Friday, October 2, 2009

Spaghetti Sleepover!

My giggly six year old is having a friend sleep over tonight. Both girls have requested spaghetti, but since we just had spaghetti recently I am going to do something a little different.

Cook your pasta according to package directions, I like to use the whole wheat pasta to sneak a little "healthy" to the kids. In a large bowl, mix the pasta, a container of ricotta cheese, a package of mozzarella cheese, a jar of spaghetti sauce and a package of frozen meatballs. Pour into a casserole dish and top with a little more mozzarella cheese. Bake at 350 (covered) for 35-40 minutes, uncover and bake till the cheese on top browns. Serve with garlic bread and a salad. Easy and the kids will love it. Happy Friday everyone!

Thursday, October 1, 2009

Swiss Steak, Sort of?

Today I am craving Swiss steak, which is one of my favorites, but Jeff just doesn't like it at all, so I am going to make a few alterations to see if I can get him to eat it.

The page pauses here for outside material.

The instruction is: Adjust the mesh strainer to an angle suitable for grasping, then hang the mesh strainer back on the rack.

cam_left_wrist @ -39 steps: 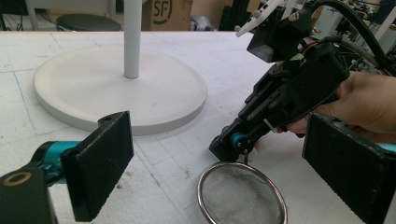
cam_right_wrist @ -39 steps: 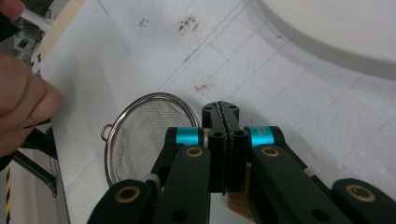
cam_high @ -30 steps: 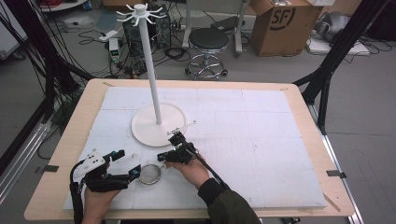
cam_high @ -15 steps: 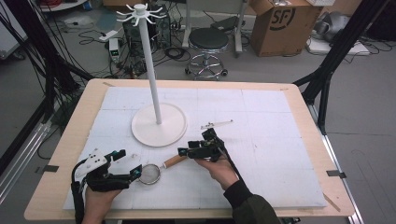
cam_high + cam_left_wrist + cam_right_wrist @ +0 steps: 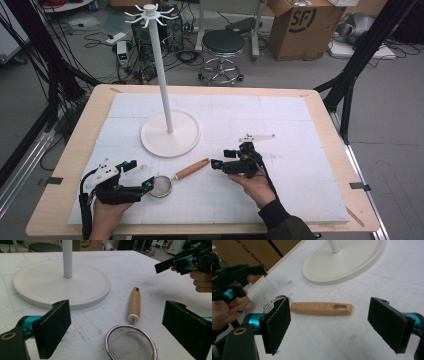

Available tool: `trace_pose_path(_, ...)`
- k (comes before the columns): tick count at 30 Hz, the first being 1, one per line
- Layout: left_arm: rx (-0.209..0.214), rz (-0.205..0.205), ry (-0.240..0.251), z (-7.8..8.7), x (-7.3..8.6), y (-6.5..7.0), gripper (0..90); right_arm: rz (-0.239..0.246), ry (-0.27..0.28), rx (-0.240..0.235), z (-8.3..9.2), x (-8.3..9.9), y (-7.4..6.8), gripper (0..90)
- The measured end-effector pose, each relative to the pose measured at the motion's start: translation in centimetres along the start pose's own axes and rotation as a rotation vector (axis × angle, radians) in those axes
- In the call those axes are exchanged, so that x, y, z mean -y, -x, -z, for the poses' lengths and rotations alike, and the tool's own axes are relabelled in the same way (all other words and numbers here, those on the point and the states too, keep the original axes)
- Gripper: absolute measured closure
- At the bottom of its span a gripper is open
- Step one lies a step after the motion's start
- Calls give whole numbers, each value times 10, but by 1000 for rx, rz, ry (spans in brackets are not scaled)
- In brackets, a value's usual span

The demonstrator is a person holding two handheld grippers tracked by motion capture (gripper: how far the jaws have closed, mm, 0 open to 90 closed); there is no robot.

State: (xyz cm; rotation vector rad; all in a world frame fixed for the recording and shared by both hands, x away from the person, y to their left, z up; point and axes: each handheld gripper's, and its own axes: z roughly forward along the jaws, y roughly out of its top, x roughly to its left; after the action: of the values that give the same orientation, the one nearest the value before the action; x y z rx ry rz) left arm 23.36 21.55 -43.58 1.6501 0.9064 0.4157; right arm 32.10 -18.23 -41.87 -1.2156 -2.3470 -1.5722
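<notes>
at the left of the high view, the left hand-held gripper point(image 5: 146, 176) lies low on the white-covered bench point(image 5: 300, 200), near its front edge, with its jaws spread wide apart and gripping nothing. the mesh bowl of the strainer point(image 5: 161, 186) sits right at those jaw tips; in the left gripper view the bowl lies between the two black jaws but neither pad touches it.

the strainer point(image 5: 132, 340) is a small one: a round bowl of fine grey wire mesh inside a shiny metal rim, a short metal neck, a white collar, then a pale wooden handle point(image 5: 134, 301) with visible grain and an oblong slot cut through its far end. it lies flat on the bench, the handle running up and to the right away from the bowl, its tip close to the edge of the white round base point(image 5: 170, 134) of the hook stand point(image 5: 159, 65), not touching it.

further right, the right hand-held gripper point(image 5: 216, 163) hovers just beyond the handle's end, its jaws having just been opening and now standing wide with nothing clamped. in the right gripper view the handle point(image 5: 321, 308) lies crosswise on the bench beyond the open jaws, apart from both pads, with part of the metal rim point(image 5: 272, 301) peeking past the left jaw.
</notes>
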Motion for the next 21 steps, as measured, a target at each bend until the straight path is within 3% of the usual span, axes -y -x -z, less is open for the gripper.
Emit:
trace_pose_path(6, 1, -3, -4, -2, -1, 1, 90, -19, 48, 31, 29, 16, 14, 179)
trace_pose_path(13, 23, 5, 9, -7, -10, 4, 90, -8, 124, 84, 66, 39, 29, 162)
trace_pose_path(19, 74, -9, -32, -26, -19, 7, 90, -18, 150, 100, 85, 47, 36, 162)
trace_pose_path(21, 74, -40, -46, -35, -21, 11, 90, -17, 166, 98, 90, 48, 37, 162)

I will start with a round steak (any fairly tough cut of beef works well), cut into serving size pieces. Dredge in flour seasoned with onion powder, garlic powder, chili powder and paprika, and brown in a hot skillet. While the beef is browning, pour enough rice in the crock pot for your family, add 1/2 tomato juice and 1/2 beef broth to make up the liquid to cook the rice. When the meat is nice and brown, layer it over the rice in the crock pot. Add a little of the flour used to dredge the beef to the skillet, scraping the browned bits of flour up in the pan. pour in enough broth to make a thin gravy, and stir till smooth. Pour over the contents of the crock pot, cover and simmer on low all day. Usually this recipe calls for lots of onions and tomato sauce (no beef broth) so I am trying to tone it down a little for the picky eater.

Serve this with mashed potatoes (Jeff doesn't like the rice in this dish at all), and a green veggie. Happy Thursday Everyone!